WHAT THE TASK ASKS » Extract from the listing each line in which the word "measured" appears.

DATA SUPPLIED »
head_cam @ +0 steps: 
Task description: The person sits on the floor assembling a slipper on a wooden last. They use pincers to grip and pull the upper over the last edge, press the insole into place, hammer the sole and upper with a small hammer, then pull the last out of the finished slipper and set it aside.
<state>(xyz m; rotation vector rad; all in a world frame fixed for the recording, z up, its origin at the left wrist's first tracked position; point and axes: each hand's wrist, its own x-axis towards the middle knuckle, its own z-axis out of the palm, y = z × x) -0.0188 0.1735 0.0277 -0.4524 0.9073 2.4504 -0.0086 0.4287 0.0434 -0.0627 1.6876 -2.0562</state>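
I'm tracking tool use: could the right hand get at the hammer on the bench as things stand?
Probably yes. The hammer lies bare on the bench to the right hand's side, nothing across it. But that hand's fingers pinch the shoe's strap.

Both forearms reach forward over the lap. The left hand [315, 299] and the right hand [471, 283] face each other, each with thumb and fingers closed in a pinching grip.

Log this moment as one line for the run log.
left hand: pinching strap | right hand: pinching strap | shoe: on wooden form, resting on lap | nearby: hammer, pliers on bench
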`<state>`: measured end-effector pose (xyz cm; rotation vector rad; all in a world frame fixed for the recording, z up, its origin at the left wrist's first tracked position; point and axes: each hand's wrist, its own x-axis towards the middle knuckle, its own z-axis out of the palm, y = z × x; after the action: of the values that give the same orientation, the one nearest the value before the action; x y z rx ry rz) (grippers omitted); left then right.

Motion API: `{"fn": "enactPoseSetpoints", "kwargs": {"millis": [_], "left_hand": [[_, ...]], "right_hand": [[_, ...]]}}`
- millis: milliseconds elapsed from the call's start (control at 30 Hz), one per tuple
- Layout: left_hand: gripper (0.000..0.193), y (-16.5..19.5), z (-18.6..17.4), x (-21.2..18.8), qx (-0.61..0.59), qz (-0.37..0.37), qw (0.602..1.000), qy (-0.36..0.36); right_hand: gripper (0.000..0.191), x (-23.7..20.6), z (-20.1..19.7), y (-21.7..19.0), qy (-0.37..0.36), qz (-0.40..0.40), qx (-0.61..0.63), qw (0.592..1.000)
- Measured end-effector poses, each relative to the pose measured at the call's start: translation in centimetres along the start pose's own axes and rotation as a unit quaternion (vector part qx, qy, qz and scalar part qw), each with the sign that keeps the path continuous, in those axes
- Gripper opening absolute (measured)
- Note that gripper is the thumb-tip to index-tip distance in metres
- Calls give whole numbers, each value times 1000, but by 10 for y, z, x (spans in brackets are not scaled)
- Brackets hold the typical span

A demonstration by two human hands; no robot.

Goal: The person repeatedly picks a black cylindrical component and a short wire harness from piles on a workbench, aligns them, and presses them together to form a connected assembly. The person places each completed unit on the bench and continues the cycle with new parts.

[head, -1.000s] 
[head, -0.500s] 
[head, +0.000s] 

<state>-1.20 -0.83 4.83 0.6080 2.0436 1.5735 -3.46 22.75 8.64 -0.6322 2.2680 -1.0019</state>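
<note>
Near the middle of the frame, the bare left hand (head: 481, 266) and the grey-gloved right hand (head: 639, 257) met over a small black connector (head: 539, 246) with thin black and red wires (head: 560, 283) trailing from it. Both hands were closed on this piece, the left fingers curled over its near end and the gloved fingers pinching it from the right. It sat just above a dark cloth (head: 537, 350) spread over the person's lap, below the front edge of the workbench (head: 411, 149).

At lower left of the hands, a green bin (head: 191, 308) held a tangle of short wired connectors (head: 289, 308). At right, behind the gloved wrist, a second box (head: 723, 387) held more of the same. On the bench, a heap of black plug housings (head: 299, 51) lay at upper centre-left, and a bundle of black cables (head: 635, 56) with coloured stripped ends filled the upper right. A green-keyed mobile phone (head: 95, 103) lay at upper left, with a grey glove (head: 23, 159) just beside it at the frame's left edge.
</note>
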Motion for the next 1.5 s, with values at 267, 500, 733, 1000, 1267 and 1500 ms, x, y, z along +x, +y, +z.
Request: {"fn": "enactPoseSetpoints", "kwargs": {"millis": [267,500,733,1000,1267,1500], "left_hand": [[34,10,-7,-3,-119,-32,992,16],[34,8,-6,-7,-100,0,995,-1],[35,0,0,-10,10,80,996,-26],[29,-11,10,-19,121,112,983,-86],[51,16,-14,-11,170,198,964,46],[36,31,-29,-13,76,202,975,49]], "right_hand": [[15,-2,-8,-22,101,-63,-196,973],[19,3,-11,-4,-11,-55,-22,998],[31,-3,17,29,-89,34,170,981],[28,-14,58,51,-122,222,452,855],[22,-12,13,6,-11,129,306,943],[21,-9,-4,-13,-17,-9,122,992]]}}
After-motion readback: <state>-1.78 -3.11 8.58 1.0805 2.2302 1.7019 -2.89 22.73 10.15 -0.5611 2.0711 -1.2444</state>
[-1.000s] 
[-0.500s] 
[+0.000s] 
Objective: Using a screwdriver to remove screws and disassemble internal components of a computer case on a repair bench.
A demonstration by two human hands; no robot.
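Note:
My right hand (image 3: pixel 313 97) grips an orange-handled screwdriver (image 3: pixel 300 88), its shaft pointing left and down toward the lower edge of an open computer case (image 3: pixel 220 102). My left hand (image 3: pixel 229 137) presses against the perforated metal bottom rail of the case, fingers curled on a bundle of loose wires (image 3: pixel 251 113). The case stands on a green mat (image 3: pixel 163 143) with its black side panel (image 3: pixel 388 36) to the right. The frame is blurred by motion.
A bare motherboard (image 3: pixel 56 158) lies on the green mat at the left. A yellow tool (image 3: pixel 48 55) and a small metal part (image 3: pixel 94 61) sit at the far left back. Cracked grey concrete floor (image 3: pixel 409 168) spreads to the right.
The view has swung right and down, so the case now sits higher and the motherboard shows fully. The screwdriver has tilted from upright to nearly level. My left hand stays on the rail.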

TASK ANSWER »
`<state>`: measured end-effector pose (xyz cm; rotation vector rad; all in a world frame fixed for the recording, z up, its origin at the left wrist's first tracked position; point and axes: each hand's wrist, its own x-axis towards the middle knuckle, its own z-axis out of the palm, y = z × x; after the action: of the values that give the same orientation, the one nearest the value before the action; x y z rx ry rz) (grippers omitted); left then right.
- Measured end-effector poses, each relative to the pose measured at the call's start: translation in centimetres along the start pose's own axes and rotation as a unit quaternion (vector part qx, qy, qz and scalar part qw), each with the sign that keeps the path continuous, in those axes
- Gripper opening absolute (measured)

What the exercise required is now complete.